TASK. Find the line containing "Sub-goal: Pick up" in the listing below. Repeat it exactly, along with each following line up to and including the one containing "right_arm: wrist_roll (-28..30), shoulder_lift".

DATA BLOCK.

• • • • •

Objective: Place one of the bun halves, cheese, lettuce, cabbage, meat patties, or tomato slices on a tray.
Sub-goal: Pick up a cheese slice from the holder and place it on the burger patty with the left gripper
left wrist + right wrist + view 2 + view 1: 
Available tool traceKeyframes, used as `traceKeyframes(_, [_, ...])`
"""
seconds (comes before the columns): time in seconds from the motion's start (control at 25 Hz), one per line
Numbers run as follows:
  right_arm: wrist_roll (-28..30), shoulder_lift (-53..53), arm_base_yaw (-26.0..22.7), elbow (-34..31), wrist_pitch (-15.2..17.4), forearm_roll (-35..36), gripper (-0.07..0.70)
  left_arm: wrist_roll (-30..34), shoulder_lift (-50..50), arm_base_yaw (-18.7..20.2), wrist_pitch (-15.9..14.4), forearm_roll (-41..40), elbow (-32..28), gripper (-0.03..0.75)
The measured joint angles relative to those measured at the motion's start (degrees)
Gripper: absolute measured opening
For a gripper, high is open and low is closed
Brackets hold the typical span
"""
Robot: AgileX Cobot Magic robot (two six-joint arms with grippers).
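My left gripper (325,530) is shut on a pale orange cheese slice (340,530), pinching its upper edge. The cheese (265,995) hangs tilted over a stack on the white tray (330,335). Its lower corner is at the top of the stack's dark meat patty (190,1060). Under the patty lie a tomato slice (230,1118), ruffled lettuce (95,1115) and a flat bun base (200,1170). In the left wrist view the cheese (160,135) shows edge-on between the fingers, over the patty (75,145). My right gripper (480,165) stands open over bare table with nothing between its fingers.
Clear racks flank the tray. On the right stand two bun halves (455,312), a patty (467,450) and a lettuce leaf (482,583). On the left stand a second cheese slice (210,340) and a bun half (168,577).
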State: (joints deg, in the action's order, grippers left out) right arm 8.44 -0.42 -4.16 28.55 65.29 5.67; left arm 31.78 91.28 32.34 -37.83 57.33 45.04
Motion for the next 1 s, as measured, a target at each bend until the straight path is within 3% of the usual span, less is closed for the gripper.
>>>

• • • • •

RESPONSE TO THIS EXERCISE.
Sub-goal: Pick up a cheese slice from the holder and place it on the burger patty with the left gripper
left wrist + right wrist + view 2 + view 1: 
Available tool traceKeyframes, used as `traceKeyframes(_, [_, ...])`
"""
seconds (comes before the columns): time in seconds from the motion's start (control at 25 Hz), one per line
Numbers run as follows:
  right_arm: wrist_roll (-28..30), shoulder_lift (-53..53), arm_base_yaw (-26.0..22.7), elbow (-34..31), wrist_pitch (-15.2..17.4), forearm_roll (-35..36), gripper (-0.07..0.70)

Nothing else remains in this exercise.